Work task ::
Transcribe the data in full; each line must match exactly.

Data excerpt ::
===
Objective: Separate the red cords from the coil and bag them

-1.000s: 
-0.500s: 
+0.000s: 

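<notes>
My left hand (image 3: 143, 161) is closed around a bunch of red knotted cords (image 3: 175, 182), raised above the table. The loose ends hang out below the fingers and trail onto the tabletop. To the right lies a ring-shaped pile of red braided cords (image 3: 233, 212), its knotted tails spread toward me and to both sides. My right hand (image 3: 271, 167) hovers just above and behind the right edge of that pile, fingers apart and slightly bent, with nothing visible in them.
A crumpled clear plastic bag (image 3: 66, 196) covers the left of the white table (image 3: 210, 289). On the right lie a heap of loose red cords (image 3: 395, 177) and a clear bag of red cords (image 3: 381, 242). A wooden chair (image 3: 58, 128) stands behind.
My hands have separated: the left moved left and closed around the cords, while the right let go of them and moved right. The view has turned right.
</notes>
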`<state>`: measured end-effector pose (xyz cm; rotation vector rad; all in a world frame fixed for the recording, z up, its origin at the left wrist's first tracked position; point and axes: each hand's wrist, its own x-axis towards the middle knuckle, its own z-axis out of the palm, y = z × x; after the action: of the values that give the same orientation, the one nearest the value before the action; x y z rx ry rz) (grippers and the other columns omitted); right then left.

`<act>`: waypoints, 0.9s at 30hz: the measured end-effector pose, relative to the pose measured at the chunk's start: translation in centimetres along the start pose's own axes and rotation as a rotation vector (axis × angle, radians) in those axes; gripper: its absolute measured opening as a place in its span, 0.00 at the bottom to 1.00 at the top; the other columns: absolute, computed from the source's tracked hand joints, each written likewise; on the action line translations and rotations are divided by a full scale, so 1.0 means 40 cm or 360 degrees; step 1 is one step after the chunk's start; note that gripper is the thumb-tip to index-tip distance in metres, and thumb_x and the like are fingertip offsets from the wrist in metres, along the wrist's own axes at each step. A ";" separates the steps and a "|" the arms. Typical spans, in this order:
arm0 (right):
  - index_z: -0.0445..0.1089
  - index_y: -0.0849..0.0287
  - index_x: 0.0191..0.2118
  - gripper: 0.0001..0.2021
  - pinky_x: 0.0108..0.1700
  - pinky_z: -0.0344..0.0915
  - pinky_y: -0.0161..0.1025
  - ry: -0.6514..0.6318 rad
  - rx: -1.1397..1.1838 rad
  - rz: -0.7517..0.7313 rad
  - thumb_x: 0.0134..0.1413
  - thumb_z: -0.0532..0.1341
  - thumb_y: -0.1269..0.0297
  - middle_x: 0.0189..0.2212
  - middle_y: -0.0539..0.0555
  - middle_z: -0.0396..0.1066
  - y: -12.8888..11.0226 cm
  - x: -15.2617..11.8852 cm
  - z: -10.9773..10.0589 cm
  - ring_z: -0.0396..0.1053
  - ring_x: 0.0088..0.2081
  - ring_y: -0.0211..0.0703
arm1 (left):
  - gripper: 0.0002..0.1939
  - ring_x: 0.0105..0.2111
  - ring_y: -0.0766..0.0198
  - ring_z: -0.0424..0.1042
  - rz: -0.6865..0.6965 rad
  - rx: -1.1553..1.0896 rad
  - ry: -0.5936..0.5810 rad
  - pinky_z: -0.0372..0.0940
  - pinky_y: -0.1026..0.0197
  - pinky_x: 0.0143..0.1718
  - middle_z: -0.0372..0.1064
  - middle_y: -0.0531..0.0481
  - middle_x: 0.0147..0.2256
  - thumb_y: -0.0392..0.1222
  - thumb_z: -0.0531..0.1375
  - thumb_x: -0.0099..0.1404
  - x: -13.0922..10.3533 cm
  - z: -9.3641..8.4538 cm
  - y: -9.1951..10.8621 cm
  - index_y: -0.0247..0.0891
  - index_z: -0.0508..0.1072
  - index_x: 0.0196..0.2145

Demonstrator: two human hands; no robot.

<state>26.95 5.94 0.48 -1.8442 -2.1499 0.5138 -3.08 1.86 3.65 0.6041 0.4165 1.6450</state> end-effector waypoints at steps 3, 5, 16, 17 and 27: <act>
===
Answer section ::
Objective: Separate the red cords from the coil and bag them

-1.000s: 
-0.500s: 
+0.000s: 

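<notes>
My left hand (image 3: 143, 161) is closed around a bunch of red knotted cords (image 3: 175, 182), raised above the table. The loose ends hang out below the fingers and trail onto the tabletop. To the right lies a ring-shaped pile of red braided cords (image 3: 233, 212), its knotted tails spread toward me and to both sides. My right hand (image 3: 271, 167) hovers just above and behind the right edge of that pile, fingers apart and slightly bent, with nothing visible in them.
A crumpled clear plastic bag (image 3: 66, 196) covers the left of the white table (image 3: 210, 289). On the right lie a heap of loose red cords (image 3: 395, 177) and a clear bag of red cords (image 3: 381, 242). A wooden chair (image 3: 58, 128) stands behind.
My hands have separated: the left moved left and closed around the cords, while the right let go of them and moved right. The view has turned right.
</notes>
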`<state>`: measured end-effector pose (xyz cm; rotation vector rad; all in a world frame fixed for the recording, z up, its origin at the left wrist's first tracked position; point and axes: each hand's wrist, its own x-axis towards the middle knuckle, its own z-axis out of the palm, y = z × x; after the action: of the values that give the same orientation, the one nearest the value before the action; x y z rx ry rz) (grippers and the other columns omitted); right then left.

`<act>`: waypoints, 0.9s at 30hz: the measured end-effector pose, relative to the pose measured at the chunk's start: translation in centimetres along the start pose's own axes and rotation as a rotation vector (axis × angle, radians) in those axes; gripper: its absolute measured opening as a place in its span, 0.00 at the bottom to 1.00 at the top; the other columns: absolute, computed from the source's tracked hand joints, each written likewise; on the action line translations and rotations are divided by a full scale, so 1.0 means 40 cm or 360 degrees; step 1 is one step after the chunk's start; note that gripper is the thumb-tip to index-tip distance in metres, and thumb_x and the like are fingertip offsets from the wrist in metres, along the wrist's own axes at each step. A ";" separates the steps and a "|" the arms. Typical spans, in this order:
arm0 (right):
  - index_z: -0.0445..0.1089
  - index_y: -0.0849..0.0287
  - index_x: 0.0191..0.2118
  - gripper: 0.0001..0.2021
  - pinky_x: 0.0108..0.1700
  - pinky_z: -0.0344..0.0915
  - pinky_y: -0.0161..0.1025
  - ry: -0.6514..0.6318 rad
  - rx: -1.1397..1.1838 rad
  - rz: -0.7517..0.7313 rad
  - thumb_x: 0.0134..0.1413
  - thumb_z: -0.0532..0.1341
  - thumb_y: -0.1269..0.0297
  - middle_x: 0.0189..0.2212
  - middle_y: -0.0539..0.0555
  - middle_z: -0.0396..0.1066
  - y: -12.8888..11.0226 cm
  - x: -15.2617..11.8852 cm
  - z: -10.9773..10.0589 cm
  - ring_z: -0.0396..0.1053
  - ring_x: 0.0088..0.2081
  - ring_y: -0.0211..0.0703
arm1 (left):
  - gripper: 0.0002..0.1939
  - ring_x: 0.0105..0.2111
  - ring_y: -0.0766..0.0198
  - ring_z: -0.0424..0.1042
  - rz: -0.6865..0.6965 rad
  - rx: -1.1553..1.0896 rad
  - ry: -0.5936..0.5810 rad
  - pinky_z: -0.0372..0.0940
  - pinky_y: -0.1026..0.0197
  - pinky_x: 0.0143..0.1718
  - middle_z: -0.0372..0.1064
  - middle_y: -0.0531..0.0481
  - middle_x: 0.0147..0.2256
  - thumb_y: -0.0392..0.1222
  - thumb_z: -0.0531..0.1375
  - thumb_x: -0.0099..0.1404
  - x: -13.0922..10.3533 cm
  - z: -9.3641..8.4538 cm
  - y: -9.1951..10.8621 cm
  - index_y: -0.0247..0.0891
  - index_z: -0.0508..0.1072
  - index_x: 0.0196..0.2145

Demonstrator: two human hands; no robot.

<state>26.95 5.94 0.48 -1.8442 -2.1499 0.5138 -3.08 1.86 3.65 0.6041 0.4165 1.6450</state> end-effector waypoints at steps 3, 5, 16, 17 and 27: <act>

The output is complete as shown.